§ EXERCISE DIRECTIONS: Begin at the top of the entries below and write out every line through the one containing "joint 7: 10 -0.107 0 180", excluding pictures.

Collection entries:

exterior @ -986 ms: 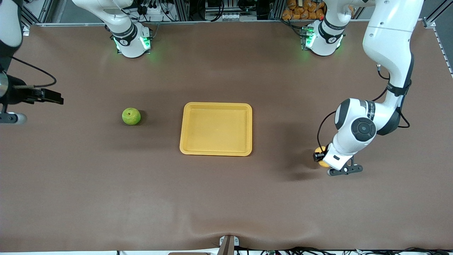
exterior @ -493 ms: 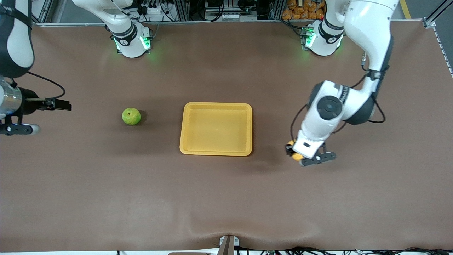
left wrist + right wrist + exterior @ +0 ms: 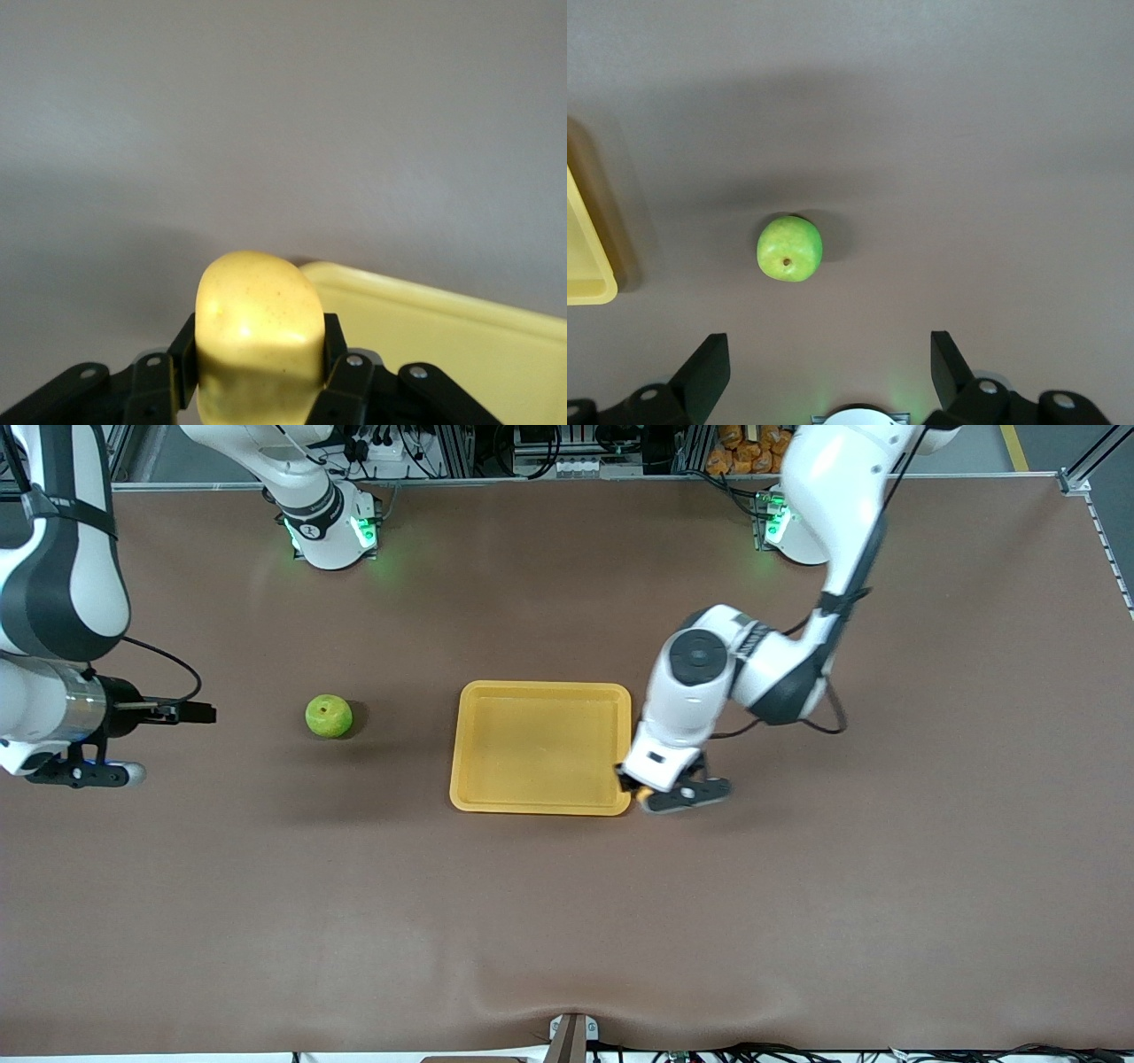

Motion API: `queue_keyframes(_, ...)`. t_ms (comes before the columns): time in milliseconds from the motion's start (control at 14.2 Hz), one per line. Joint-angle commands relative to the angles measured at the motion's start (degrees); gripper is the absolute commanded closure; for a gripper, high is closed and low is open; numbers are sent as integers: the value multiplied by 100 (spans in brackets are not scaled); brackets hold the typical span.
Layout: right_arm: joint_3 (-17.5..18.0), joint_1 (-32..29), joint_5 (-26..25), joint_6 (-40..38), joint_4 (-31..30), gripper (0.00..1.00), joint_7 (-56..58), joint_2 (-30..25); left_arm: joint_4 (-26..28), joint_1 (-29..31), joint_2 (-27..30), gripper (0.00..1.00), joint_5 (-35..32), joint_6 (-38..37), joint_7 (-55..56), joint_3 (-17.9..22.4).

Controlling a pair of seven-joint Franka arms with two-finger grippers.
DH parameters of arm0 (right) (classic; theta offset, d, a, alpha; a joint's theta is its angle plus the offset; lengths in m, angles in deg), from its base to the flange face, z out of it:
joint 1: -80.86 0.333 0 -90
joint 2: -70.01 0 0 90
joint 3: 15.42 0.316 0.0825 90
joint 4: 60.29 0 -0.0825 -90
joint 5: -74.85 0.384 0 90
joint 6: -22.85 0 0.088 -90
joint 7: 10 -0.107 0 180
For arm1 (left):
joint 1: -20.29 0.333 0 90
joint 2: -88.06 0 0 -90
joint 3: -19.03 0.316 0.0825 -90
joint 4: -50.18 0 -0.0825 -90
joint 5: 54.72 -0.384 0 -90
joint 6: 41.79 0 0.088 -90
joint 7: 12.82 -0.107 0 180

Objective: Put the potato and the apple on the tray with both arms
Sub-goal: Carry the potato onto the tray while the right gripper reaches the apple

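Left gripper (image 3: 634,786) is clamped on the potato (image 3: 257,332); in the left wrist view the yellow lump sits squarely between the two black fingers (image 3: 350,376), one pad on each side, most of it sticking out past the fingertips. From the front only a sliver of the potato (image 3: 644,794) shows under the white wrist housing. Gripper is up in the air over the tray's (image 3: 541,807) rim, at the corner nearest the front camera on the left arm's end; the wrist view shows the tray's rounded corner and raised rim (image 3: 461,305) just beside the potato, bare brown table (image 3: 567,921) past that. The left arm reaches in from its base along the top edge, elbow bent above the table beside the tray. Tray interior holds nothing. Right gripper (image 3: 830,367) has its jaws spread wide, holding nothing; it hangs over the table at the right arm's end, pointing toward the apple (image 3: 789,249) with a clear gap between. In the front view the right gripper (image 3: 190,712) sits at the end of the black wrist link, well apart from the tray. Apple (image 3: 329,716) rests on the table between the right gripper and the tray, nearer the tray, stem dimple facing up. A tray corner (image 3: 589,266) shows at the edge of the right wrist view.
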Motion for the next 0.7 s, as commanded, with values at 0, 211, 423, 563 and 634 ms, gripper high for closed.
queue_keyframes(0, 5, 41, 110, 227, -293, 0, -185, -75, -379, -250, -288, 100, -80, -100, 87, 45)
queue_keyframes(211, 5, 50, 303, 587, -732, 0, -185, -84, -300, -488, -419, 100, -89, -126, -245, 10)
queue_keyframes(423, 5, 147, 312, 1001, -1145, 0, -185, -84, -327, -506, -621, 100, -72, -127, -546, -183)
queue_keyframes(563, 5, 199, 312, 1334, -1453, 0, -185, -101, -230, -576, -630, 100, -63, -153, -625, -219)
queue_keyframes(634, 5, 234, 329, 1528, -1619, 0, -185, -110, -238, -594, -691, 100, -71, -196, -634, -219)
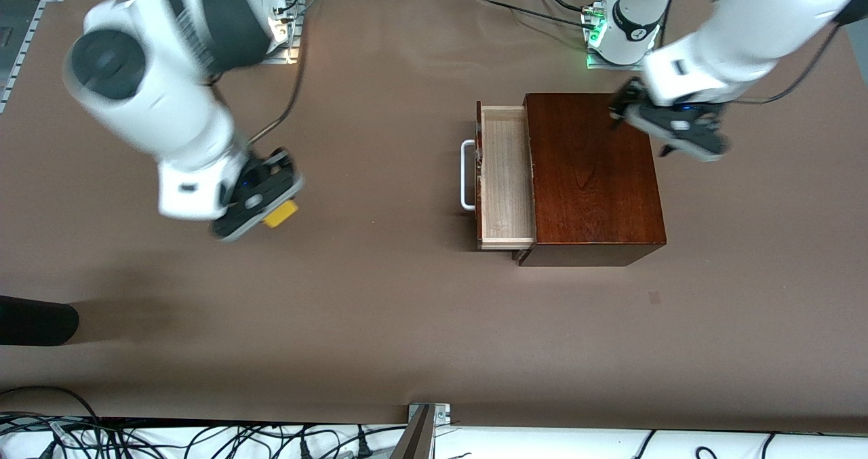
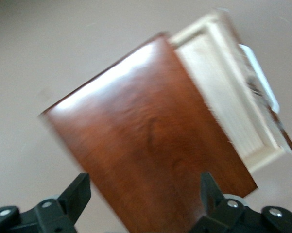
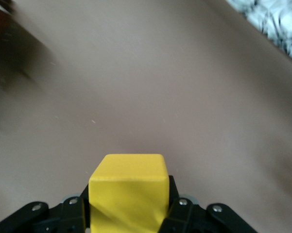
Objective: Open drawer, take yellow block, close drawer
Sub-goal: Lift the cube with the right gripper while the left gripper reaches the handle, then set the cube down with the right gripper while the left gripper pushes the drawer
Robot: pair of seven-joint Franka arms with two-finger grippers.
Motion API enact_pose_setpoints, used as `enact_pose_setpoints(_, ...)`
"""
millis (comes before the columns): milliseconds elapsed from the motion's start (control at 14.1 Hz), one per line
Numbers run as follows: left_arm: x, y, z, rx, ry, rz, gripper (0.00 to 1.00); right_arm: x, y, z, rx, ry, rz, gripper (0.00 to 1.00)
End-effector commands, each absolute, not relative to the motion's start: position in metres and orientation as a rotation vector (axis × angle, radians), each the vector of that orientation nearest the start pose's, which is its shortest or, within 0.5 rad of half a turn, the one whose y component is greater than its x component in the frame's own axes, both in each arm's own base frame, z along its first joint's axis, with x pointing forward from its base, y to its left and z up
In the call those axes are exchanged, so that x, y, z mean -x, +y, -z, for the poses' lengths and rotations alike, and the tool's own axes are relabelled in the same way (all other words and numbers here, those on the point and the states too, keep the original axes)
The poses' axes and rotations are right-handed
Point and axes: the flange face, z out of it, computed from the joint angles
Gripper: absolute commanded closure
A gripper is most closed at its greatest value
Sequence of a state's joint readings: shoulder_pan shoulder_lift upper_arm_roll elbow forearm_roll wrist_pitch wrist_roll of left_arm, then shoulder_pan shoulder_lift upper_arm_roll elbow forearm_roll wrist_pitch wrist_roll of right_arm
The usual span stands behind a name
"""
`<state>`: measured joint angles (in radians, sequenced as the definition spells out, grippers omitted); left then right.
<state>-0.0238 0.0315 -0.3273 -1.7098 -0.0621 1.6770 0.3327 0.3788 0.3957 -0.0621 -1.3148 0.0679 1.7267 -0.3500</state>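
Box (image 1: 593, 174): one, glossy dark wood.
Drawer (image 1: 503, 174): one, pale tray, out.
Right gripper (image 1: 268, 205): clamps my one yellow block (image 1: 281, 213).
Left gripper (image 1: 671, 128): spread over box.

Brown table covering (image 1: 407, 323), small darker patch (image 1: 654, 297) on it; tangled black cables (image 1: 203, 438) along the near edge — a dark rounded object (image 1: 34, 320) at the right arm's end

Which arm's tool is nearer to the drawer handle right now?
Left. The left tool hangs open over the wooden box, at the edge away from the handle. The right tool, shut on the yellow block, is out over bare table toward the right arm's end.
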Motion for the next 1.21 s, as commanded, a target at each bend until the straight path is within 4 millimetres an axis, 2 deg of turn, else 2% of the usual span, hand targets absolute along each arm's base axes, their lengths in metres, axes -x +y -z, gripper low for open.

§ EXERCISE RESPONSE:
exterior @ -986 ms: 
exterior @ -493 ms: 
left wrist + right wrist + exterior @ +0 ms: 

Motion API: `queue_keyframes(_, ...)`. t_ms (comes before the columns): time in milliseconds from the motion's start (control at 14.2 Hz), one per line. Joint-angle commands relative to the angles measured at the motion's start (degrees); gripper is the absolute commanded closure; for a gripper, high is closed and low is open; numbers are sent as integers: the value multiplied by 100 (spans in brackets are not scaled); brackets hold the typical span.
Layout: right_arm: joint_3 (-17.5..18.0), joint_1 (-32..29), joint_5 (-26..25), joint_6 (-40..38), joint_4 (-31..30), gripper (0.00..1.00), joint_7 (-56..58), joint_2 (-30..25); left_arm: joint_4 (-26..28), joint_1 (-29..31), joint_2 (-27..30), gripper (0.00..1.00), joint_5 (-35..32), joint_6 (-38..37), joint_7 (-55..56), joint_3 (-17.9..22.4).

Controlling a pair of seven-joint Franka arms with two-finger grippers.
DH parameters of arm0 (right) (classic; theta offset, d, a, alpha; a joint's theta is its angle plus the offset; lengths in m, angles in deg), from its base to the flange face, z out of it:
joint 1: -80.86 0.333 0 -90
joint 2: -70.01 0 0 90
joint 3: 15.42 0.316 0.0825 90
joint 4: 60.29 0 -0.0825 -90
joint 5: -74.85 0.384 0 90
joint 6: -22.85 0 0.088 -90
joint 7: 10 -0.107 0 180

The exercise requires no additional content.